Another report in this same online publication of the NEJM is from the large European Randomized Study of Screening for Prostate Cancer (ERSPC), which shows a 20 percent reduction in the rate of death from prostate cancer but with a high risk of overdiagnosis. In the ERSPC, unlike the PLCO trial, men were referred for follow-up testing if their PSA level was 3.0 ng/mL or higher and were also screened, on average, every four years as opposed to annually in the PLCO.

"Approaches such as lowering the threshold for what is considered an abnormal PSA level to 3.0 ng/mL will diagnose more cases, but it is not at all clear that it will identify the prostate cancers that are more likely to lead to a man's death," said Berg.

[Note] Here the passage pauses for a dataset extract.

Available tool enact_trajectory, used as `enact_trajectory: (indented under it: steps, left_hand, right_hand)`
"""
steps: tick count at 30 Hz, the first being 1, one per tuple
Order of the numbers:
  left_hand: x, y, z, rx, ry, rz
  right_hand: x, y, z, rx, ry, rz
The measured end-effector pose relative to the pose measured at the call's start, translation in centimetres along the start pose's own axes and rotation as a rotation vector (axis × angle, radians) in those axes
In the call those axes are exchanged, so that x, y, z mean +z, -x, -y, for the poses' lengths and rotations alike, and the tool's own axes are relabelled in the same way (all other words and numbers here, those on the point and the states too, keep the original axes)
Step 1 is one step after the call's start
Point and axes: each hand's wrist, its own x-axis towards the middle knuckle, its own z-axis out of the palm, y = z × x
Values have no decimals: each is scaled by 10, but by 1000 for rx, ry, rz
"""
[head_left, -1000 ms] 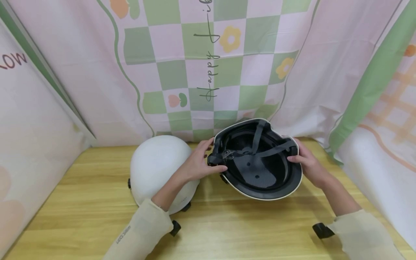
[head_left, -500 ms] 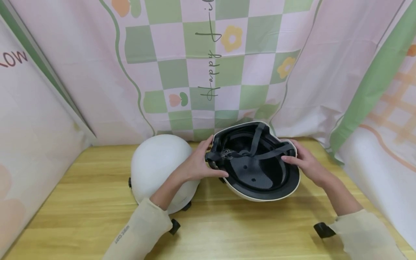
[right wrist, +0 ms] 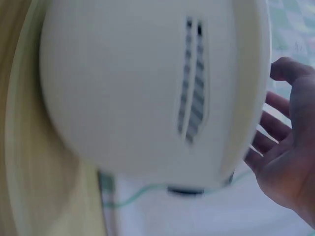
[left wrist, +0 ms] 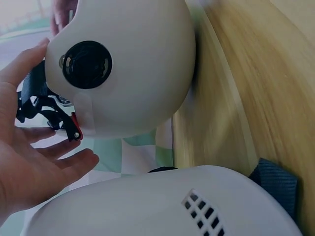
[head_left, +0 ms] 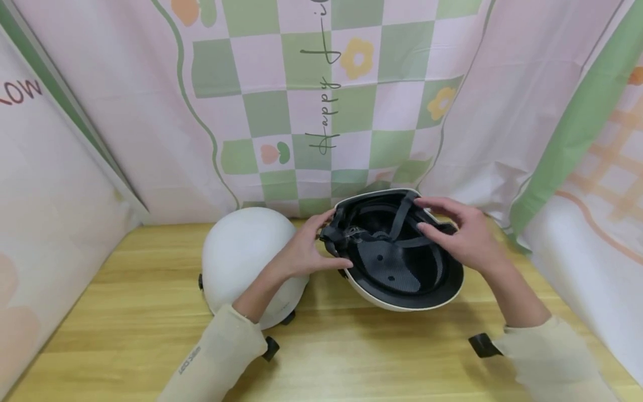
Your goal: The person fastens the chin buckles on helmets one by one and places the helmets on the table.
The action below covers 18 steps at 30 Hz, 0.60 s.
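Two white helmets sat on the tabletop [head_left: 361, 360]: the upturned helmet [head_left: 392, 265], tilted with its black lining showing, lay between the two hands. The left hand [head_left: 307, 252] gripped its left edge by thumb and fingers, while the right hand [head_left: 467, 237] stood unclosed, thumb and fingers parted, at a dark strap [head_left: 400, 216] by the right rim. One other helmet [head_left: 246, 251] rested dome-up beside the left forearm, before a patterned curtain [head_left: 351, 111].
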Motion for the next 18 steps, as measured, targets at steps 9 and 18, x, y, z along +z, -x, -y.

The PLCO data are being made public now because the study's Data and Safety Monitoring Board (DSMB), an independent review committee that meets every six months, saw a continuing lack of evidence that screening reduces death due to prostate cancer as well as the suggestion that screening may cause men to be treated unnecessarily. The DSMB also supports continued follow up of all participants so that every participant is tracked for at least 13 years from entry onto the trial.

The PLCO is a large-scale clinical trial, sponsored and run by NCI's Division of Cancer Prevention, begun in 1992 to determine whether certain cancer screening tests can help reduce deaths from prostate, lung, colorectal and ovarian cancer. The underlying rationale for the trial is that screening for cancer may enable doctors to discover and treat the disease earlier.

Nearly 155,000 women and men between the ages of 55 and 74 have joined the PLCO trial. At entry, participants were assigned at random to one of two study groups: One group received routine health care from their health providers. The other received a series of exams to screen for prostate, lung, colorectal, and ovarian cancers. Screening of participants ended in late 2006. Follow-up of participants is anticipated to continue for several more years.